* What is needed
Set down, exactly, every line from the top of the listing through the one holding "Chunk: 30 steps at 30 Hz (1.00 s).".
--- Data extract ---
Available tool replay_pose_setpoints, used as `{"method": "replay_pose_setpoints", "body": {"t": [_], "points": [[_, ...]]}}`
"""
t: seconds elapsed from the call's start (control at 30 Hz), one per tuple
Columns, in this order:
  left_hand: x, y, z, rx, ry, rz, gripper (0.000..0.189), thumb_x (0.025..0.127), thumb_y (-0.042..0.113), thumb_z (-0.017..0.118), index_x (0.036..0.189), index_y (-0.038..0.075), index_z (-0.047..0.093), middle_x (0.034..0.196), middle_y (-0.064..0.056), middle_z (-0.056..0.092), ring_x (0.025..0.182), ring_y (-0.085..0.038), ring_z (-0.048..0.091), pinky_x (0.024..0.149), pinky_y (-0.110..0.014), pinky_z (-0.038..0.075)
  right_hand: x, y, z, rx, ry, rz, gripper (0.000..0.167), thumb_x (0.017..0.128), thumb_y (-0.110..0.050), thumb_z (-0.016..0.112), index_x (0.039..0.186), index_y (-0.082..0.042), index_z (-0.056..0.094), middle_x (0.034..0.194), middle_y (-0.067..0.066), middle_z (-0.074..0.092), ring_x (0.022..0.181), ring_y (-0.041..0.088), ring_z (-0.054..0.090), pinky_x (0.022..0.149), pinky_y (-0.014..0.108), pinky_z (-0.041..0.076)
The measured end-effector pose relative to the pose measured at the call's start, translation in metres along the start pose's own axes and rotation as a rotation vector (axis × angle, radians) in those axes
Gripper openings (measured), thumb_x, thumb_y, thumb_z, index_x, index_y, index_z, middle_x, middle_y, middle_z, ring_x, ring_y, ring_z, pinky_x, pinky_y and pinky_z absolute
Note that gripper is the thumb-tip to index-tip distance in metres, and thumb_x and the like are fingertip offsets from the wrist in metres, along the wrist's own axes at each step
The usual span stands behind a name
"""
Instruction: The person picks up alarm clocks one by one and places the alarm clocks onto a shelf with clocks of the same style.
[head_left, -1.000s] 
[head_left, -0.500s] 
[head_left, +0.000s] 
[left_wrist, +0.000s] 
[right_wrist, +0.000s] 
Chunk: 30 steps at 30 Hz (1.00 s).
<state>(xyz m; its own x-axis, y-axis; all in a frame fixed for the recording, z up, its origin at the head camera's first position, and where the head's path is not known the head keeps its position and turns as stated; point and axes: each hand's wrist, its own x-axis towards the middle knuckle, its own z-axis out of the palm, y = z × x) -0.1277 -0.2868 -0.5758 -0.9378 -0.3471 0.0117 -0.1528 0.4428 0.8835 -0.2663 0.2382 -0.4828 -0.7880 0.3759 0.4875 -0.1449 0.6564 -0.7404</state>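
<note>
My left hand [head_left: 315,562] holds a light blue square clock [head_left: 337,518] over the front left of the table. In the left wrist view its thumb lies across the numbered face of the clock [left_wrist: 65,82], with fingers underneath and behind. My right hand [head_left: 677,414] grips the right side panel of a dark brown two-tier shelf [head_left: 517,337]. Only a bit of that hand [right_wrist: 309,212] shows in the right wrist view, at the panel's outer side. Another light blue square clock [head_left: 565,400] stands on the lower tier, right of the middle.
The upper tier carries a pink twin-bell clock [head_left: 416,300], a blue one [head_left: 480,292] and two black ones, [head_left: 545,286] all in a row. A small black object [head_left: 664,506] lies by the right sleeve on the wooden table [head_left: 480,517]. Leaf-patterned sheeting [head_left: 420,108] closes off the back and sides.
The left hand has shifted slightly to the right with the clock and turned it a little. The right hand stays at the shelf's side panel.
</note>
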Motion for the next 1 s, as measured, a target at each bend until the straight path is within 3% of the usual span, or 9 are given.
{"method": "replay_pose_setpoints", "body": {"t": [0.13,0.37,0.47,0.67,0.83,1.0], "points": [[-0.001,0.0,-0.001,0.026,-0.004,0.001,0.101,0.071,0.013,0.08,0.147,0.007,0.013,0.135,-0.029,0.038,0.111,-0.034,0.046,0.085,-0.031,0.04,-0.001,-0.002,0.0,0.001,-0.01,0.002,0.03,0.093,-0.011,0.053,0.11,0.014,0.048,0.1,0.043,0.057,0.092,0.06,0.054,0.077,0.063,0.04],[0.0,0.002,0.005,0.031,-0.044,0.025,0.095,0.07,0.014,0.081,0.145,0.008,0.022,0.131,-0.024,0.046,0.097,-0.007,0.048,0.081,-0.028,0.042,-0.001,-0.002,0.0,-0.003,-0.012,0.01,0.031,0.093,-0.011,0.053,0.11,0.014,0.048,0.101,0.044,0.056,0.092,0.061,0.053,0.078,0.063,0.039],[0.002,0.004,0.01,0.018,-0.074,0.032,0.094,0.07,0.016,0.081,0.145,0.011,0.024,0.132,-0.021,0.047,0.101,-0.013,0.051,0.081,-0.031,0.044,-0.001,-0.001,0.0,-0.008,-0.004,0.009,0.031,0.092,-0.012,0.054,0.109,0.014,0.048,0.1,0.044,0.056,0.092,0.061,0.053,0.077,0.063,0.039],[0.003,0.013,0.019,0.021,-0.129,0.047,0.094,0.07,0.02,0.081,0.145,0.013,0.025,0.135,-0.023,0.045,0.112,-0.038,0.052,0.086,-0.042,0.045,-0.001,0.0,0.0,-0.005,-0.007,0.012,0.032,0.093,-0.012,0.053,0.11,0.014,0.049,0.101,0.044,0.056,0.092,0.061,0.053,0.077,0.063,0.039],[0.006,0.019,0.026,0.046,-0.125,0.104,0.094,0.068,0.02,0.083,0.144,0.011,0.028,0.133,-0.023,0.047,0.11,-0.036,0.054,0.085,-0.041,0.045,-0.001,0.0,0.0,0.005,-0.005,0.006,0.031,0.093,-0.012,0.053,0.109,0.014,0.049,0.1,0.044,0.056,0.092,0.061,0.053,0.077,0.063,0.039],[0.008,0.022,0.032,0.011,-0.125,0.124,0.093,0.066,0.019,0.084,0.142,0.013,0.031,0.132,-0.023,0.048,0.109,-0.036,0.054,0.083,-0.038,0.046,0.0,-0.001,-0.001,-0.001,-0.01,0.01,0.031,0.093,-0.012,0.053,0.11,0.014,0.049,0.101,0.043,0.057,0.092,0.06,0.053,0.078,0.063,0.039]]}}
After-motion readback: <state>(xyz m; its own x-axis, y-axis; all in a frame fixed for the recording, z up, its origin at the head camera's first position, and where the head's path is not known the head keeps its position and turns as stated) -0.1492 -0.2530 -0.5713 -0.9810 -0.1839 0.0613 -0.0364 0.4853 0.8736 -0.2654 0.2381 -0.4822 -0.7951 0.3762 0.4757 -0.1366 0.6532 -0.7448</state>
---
* Result
Available tool replay_pose_setpoints, used as `{"method": "replay_pose_setpoints", "body": {"t": [_], "points": [[_, ...]]}}`
"""
t: seconds elapsed from the call's start (control at 30 Hz), one per tuple
Columns, in this order:
  left_hand: x, y, z, rx, ry, rz, gripper (0.000..0.189), thumb_x (0.025..0.127), thumb_y (-0.042..0.113), thumb_z (-0.017..0.118), index_x (0.036..0.189), index_y (-0.038..0.075), index_z (-0.047..0.093), middle_x (0.034..0.196), middle_y (-0.064..0.056), middle_z (-0.056..0.092), ring_x (0.025..0.182), ring_y (-0.085..0.038), ring_z (-0.048..0.091), pinky_x (0.024..0.149), pinky_y (-0.110..0.014), pinky_z (-0.038..0.075)
  right_hand: x, y, z, rx, ry, rz, gripper (0.000..0.167), thumb_x (0.017..0.128), thumb_y (-0.110..0.050), thumb_z (-0.016..0.112), index_x (0.039..0.186), index_y (-0.082..0.042), index_z (-0.056..0.094), middle_x (0.034..0.194), middle_y (-0.067..0.066), middle_z (-0.074..0.092), ring_x (0.022..0.181), ring_y (-0.041..0.088), ring_z (-0.054..0.090), pinky_x (0.022..0.149), pinky_y (-0.014..0.108), pinky_z (-0.041..0.076)
The measured end-effector pose relative to the pose measured at the call's start, translation in metres along the start pose's own axes and rotation as a rotation vector (axis × angle, radians) in those axes
Gripper openings (measured), thumb_x, thumb_y, thumb_z, index_x, index_y, index_z, middle_x, middle_y, middle_z, ring_x, ring_y, ring_z, pinky_x, pinky_y and pinky_z absolute
Note that gripper is the thumb-tip to index-tip distance in metres, and thumb_x and the like are fingertip offsets from the wrist in metres, along the wrist's own axes at each step
The usual span stands behind a name
"""
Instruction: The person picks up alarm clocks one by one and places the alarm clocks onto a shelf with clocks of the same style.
[head_left, -1.000s] 
[head_left, -0.500s] 
[head_left, +0.000s] 
[left_wrist, +0.000s] 
[right_wrist, +0.000s] 
Chunk: 30 steps at 30 Hz (1.00 s).

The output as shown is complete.